In de meeste gevallen en ook in de veel gebruikte standaardvoorwaarden van de Raad voor Onroerende Zaken (ROZ) wordt aangesloten bij de CPI. De CPI wordt objectief bepaald door het CBS aan de hand van een vast pakket aan goederen en diensten dat de Nederlandse consument gebruikt en verbruikt. Daarmee stijgt de huurprijs mee met de gemiddelde prijsstijgingen over een jaar. Hierdoor is er voor partijen een objectieve methode voor de indexering en hoeven zij niet te onderhandelen over de verhoging.

Woonruimte

Voor huur van woonruimte geldt een maximale jaarlijkse huurverhoging. Deze wordt door de overheid vastgesteld. Het kan zijn dat in een huurovereenkomst voor woonruimte de ontwikkeling van de huurprijs is gekoppeld aan de CPI. Als de CPI echter – zoals in 2022 – boven de wettelijk toegestane huurverhoging uitkomt, kan de CPI niet volledig worden doorberekend.
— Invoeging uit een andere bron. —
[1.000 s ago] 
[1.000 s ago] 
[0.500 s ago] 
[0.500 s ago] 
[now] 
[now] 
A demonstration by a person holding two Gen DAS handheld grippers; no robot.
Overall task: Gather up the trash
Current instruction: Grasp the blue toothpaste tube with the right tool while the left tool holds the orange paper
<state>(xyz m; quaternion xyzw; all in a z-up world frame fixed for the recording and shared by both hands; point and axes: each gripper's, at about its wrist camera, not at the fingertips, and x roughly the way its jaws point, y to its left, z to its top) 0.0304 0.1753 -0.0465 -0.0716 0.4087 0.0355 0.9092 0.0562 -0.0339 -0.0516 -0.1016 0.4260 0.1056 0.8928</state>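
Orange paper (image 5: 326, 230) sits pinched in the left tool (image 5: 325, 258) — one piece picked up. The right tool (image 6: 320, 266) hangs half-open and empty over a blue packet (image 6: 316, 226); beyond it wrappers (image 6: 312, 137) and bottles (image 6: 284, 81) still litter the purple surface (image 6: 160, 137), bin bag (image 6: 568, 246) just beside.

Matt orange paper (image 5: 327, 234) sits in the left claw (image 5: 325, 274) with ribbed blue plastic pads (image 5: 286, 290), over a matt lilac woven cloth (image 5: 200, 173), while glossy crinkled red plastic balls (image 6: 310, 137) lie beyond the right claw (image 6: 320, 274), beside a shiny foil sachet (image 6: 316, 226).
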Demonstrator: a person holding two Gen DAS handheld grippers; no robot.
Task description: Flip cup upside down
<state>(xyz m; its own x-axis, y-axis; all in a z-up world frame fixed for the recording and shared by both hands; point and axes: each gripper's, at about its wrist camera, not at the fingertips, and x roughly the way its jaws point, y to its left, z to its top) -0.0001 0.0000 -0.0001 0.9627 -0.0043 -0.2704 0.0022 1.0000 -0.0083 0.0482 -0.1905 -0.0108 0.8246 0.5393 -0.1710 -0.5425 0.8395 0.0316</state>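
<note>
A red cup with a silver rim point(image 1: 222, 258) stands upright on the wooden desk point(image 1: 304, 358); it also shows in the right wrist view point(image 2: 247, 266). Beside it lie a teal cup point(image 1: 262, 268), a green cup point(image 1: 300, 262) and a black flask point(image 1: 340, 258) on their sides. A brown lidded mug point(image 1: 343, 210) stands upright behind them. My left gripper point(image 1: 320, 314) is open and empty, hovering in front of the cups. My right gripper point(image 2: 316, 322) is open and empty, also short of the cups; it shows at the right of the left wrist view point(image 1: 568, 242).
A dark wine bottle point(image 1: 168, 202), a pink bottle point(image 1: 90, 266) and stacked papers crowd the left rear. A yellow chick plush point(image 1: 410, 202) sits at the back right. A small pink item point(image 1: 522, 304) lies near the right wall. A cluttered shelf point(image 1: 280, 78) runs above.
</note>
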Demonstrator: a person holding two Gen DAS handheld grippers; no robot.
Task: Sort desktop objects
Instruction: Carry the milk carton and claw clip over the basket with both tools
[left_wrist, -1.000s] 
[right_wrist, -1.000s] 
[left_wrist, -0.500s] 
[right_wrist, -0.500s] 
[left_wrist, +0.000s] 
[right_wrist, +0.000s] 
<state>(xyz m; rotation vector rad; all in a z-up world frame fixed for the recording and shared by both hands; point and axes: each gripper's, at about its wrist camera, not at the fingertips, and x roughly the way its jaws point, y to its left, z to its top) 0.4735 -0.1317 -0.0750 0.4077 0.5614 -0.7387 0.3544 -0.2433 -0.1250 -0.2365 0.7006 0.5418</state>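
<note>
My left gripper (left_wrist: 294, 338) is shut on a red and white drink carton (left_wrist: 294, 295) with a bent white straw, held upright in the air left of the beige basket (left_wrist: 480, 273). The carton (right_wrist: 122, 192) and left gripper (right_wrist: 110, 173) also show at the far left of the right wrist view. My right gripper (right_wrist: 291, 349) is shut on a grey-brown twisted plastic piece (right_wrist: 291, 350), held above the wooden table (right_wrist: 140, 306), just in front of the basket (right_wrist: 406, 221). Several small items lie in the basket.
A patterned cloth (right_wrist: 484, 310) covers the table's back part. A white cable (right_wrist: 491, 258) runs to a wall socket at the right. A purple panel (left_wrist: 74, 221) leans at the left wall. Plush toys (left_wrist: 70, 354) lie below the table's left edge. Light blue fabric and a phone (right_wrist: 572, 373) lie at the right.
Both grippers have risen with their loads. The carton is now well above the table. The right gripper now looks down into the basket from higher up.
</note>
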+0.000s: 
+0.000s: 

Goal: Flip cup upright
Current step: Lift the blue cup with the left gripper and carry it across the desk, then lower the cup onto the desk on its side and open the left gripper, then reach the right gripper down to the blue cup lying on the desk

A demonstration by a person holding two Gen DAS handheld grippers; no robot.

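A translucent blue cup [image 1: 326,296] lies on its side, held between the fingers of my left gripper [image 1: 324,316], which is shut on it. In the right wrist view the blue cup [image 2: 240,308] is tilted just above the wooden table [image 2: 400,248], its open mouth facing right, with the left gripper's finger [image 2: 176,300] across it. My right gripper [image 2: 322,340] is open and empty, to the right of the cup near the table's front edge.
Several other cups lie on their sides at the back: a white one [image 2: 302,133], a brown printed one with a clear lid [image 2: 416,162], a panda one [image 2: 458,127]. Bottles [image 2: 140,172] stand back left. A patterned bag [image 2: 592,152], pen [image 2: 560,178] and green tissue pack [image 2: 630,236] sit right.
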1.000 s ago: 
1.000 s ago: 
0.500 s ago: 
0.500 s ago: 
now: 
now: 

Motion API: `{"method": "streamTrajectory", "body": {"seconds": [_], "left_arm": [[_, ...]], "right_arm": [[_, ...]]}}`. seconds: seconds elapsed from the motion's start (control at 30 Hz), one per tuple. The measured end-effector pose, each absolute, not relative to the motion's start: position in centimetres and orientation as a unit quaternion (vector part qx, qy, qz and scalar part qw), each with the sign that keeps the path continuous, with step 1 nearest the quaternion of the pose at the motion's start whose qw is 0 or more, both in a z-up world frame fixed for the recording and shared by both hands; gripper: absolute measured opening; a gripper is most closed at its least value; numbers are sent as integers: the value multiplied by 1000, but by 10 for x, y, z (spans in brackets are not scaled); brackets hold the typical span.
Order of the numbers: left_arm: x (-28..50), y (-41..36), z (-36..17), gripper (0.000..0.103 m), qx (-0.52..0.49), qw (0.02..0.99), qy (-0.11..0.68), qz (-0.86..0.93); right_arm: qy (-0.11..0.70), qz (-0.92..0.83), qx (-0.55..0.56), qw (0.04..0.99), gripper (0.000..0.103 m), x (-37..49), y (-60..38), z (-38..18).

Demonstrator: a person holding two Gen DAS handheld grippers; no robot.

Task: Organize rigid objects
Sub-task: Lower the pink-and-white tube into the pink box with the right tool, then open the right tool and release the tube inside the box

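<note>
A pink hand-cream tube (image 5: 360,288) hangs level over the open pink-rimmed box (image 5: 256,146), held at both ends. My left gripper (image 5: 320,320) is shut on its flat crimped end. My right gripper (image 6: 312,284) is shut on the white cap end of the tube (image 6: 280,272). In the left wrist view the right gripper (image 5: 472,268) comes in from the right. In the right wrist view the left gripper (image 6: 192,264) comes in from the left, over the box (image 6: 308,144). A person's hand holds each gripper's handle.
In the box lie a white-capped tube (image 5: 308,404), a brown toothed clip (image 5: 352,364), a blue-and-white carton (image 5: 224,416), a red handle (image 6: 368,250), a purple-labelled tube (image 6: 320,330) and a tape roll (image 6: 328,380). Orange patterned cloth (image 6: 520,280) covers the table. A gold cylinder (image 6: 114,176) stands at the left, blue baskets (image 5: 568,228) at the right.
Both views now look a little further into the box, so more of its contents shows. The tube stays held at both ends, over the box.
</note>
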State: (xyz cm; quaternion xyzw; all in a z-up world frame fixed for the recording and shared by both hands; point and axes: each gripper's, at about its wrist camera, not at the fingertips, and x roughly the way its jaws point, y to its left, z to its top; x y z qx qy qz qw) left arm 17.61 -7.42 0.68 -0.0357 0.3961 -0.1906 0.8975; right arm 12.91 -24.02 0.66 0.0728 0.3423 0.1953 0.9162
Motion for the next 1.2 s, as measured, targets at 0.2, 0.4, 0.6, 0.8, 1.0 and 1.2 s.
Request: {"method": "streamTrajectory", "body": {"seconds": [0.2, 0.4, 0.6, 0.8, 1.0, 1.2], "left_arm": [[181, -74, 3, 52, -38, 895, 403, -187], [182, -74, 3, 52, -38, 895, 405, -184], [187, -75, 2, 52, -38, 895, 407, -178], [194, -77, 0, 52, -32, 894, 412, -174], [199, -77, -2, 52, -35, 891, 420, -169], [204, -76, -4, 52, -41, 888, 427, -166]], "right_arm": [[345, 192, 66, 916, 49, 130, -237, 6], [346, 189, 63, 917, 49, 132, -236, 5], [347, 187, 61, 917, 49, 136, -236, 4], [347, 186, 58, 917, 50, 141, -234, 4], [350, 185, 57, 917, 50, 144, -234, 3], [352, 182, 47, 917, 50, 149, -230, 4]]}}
Bedrijfs- en kantoorruimte

Voor de huur van bedrijfs- en kantoorruimte geldt geen maximum. De basis voor wat in die gevallen geldt, is wat tussen partijen is afgesproken. Het contract is dus leidend. Als de huurovereenkomst de indexatie niet begrenst, geldt geen maximum. Als de huurovereenkomst verwijst naar de CPI, kan de verhuurder de huurprijs op basis van de CPI wijzigen.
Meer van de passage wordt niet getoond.